Ambassador Talha holds a master's degree in economics and an MBA from the University of Dhaka. He further pursued another master's in Foreign Affairs and Trade a at Monash University in Melbourne.

==Career==
Talha joined the Bangladesh Foreign Service in 1995 and has since serviced in a range of bilateral and multilateral postings across four continents.

=== United Nations, New York (2002–2006) ===
During his tenure at the Permanent Mission of Bangladesh to the United Nations, Ambassador Talha worked with the Economic and Financial Committee (Second Committee) of the UN General Assembly, as well as with ECOSOC and various UN Funds and Programmes. In 2004, he was elected Vice-Chair of the UN Committee on Population and Development.

=== Embassy of Bangladesh, Tehran (2006–2008) ===
From 2006 to 2008, Ambassador Talha served as Deputy Head of Mission at the Embassy of Bangladesh in Tehran, Iran, contributing to Bangladesh's bilateral ties within South and West Asia.

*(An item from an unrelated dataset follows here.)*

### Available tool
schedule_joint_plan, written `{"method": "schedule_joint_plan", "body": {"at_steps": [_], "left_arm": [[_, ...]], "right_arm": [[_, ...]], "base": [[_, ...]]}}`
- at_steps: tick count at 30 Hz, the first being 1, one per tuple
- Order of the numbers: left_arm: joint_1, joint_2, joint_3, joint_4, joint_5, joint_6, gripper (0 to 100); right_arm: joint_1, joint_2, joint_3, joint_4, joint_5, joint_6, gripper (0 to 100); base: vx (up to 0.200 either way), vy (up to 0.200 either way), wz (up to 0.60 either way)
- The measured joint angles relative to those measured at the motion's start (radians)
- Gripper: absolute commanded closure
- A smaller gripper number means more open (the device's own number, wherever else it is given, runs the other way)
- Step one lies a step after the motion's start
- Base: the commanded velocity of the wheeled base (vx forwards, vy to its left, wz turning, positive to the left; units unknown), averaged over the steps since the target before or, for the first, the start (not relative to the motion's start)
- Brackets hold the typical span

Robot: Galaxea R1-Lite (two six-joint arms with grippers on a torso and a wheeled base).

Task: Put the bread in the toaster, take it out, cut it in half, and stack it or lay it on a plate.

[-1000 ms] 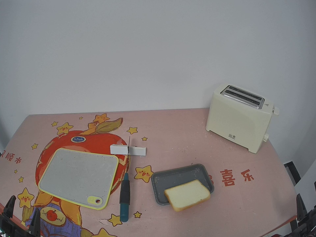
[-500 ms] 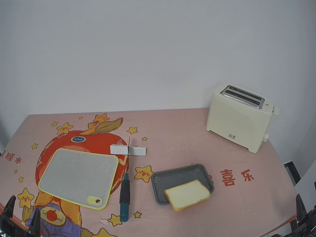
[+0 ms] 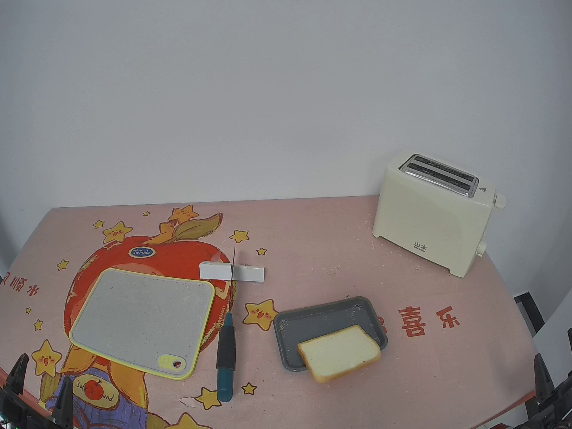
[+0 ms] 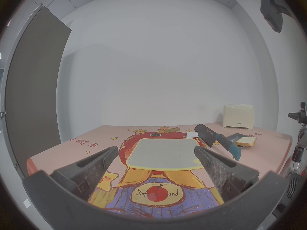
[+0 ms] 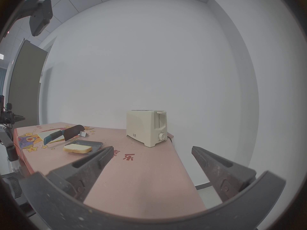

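Bread: one slice (image 3: pixel 338 353) lying on the near end of the plate (image 3: pixel 325 323), overhanging its rim.
Toaster: (image 3: pixel 438 213) at the table's (image 3: pixel 333 251) far right, well apart from the plate.
Knife: (image 3: pixel 226 356) between board (image 3: pixel 143 320) and plate, with its blade on edge in a white block (image 3: pixel 231 271) and its handle toward the robot.
Left gripper: (image 4: pixel 155 149) fingers spread, holding nothing, low at the near left edge, facing the board.
Right gripper: (image 5: pixel 153 149) fingers spread, holding nothing, by the near right corner, facing the toaster.

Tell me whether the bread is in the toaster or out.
Out. The bread lies on the grey tray, apart from the toaster, whose slots look empty.
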Motion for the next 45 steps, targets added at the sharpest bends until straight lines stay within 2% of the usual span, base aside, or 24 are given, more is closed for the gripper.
{"method": "schedule_joint_plan", "body": {"at_steps": [21, 24, 30, 33, 35, 37, 40, 42, 45], "left_arm": [[0.0, 0.0, 0.0, 0.0, 0.0, 0.0, 0], [0.0, 0.0, 0.0, 0.0, 0.0, 0.0, 0], [0.0, 0.0, 0.0, 0.0, 0.0, 0.0, 0], [0.0, 0.0, 0.0, 0.0, 0.0, 0.0, 0], [0.0, 0.0, 0.0, 0.0, 0.0, 0.0, 0], [0.0, 0.0, 0.0, 0.0, 0.0, 0.0, 0], [0.0, 0.0, 0.0, 0.0, 0.0, 0.0, 0], [0.0, 0.0, 0.0, 0.0, 0.0, 0.0, 0], [0.0, 0.0, 0.0, 0.0, 0.0, 0.0, 0]], "right_arm": [[0.0, 0.0, 0.0, -0.002, -0.027, 0.007, 0], [0.0, 0.0, 0.0, -0.051, -0.029, 0.007, 0], [0.001, 0.013, -0.004, -0.273, -0.03, 0.006, 0], [0.02, 0.035, -0.02, -0.29, -0.031, 0.024, 0], [0.047, 0.063, -0.04, -0.263, -0.033, 0.059, 0], [0.085, 0.107, -0.067, -0.213, -0.034, 0.118, 0], [0.13, 0.179, -0.108, -0.156, -0.027, 0.254, 0], [0.15, 0.226, -0.13, -0.12, 0.001, 0.359, 0], [0.172, 0.291, -0.154, -0.074, 0.087, 0.507, 0]], "base": [[0.0, 0.0, 0.0], [0.0, 0.0, 0.0], [0.0, 0.0, 0.0], [0.0, 0.0, 0.0], [0.0, 0.0, 0.0], [0.0, 0.0, 0.0], [0.0, 0.0, 0.0], [0.0, 0.0, 0.0], [0.0, 0.0, 0.0]]}}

=== Permanent Mission of Bangladesh, Geneva (2008–2011) ===
In Geneva, Ambassador Talha engaged with UNCTAD and the World Trade Organization (WTO). He coordinated the Least Developed Countries (LDC) Group at the expert level in both organizations. In 2010, he served as Rapporteur of the 99th Council of the International Organization for Migration (IOM) and also evaluated the efficacy of UNCTAD's technical assistance programs.

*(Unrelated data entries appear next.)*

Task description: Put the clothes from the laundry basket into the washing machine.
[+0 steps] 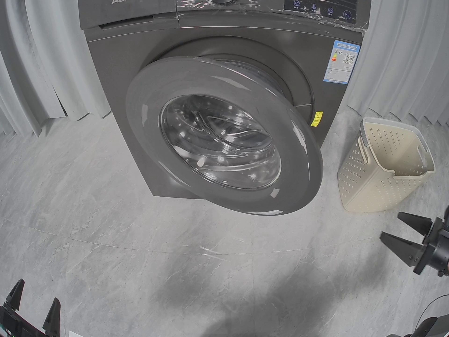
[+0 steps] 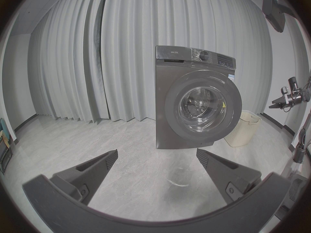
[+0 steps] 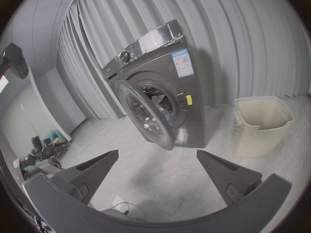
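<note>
A grey front-loading washing machine stands on the floor ahead, its round glass door swung partly open toward me. To its right sits a cream perforated laundry basket; no clothes are visible in the part of its inside that I see. My left gripper is open at the lower left, well short of the machine. My right gripper is open at the right, in front of the basket and apart from it. In the right wrist view, some cloth lies inside the drum.
Grey curtains hang behind the machine and the basket. Bare grey tiled floor spreads between me and the machine. The open door juts out over the floor in front of the drum.
</note>
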Controlling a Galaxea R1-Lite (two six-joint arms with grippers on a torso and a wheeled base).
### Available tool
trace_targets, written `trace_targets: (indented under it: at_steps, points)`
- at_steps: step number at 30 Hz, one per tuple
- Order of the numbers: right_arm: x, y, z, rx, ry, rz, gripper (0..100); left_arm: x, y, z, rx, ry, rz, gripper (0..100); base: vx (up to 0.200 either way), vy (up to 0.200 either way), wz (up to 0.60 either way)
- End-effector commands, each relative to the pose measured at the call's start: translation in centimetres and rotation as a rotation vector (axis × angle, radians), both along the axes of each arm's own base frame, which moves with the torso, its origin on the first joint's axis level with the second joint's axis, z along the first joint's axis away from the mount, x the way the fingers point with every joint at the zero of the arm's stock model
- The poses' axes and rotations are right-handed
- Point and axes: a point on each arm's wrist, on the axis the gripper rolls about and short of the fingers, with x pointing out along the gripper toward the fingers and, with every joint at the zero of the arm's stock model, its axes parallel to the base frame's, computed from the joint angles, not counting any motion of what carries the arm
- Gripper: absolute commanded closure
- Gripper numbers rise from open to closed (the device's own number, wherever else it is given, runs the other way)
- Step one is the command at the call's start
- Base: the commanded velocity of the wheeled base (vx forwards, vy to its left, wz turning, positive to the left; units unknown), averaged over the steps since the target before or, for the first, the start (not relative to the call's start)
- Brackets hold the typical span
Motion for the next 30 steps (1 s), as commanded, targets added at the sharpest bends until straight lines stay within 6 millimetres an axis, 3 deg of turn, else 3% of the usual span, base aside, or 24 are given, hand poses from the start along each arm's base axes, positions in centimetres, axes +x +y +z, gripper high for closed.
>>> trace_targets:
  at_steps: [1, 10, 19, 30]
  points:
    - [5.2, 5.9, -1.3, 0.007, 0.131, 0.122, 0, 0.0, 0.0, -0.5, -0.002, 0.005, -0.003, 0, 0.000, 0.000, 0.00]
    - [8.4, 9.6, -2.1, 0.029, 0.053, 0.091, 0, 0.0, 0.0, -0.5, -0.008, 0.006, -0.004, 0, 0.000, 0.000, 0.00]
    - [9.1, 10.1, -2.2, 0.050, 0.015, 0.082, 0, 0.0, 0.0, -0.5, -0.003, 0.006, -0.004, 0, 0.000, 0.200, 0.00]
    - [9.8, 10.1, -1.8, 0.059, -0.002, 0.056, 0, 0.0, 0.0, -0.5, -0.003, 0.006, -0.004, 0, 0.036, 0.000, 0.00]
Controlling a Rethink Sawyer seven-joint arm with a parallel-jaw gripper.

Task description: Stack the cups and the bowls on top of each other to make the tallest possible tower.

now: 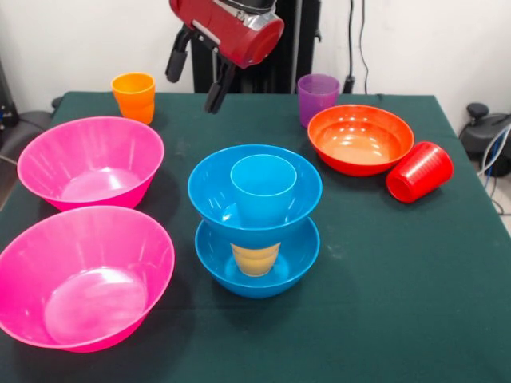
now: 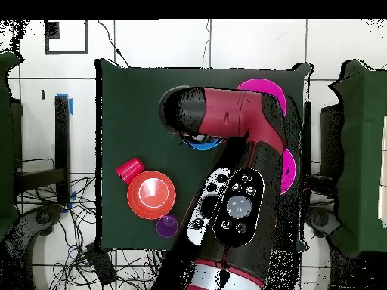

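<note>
The gripper point(image 1: 196, 72) hangs at the table's far edge, at about twelve o'clock in the front view, above the cloth and touching nothing. Its two dark fingers point(image 1: 177, 57) stand apart and hold nothing. Above them is the red arm point(image 1: 227, 24). In the overhead view the arm point(image 2: 234, 113) covers the middle of the table and hides the gripper.

At nine o'clock from the gripper stands the orange cup point(image 1: 134, 96), upright near the far edge. At three o'clock stands the purple cup point(image 1: 317, 97), also upright; overhead it shows at point(image 2: 167, 225).

At six o'clock from the gripper, mid-table, is the tower point(image 1: 255, 219): a blue bowl at the bottom, a yellow cup point(image 1: 255, 258) inside it, a second blue bowl resting on that cup, and a light blue cup point(image 1: 263, 187) in the upper bowl. Overhead only a blue sliver point(image 2: 202, 143) shows under the arm.

At two o'clock from the tower sits the orange-red bowl point(image 1: 361, 140), just beside the purple cup. The red cup point(image 1: 419, 171) lies on its side by that bowl's rim at four o'clock, close or touching.

At nine o'clock from the tower sits one pink bowl point(image 1: 90, 162); the other pink bowl point(image 1: 84, 275) is at seven o'clock. Both are upright and empty on the green table point(image 1: 399, 303).
</note>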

=== Chief of Protocol (2012–2014) ===
Ambassador Talha served as Chief of Protocol at the Ministry of Foreign Affairs in Dhaka from 2012 to 2014, managing diplomatic protocol and coordinating state-level engagements.

=== Deputy High Commissioner, London (2014–2018) ===
As Deputy High Commissioner of Bangladesh in London, he worked to advance political, economic, and cultural relations between Bangladesh and the United Kingdom.

=== Director General for East Asia and Pacific (2019-2021) ===
Prior to his current posting, Ambassador Talha served as Director General for East Asia and Pacific at the Ministry of Foreign Affairs in Dhaka, overseeing Bangladesh's relations with countries across a strategically significant region and guiding bilateral and regional policy formulation.

=== Ambassador to France and UNESCO (2021-present) ===
Ambassador Talha currently serves as the  Ambassador of Bangladesh to France and concurrently as Bangladesh's Permanent Delegate to UNESCO, headquartered in Paris. In this capacity, he was elected to the position of President of the 43rd General Conference of UNESCO, the organization's supreme governing body.

== Personal life ==
Ambassador Talha is married and has a daughter and two sons.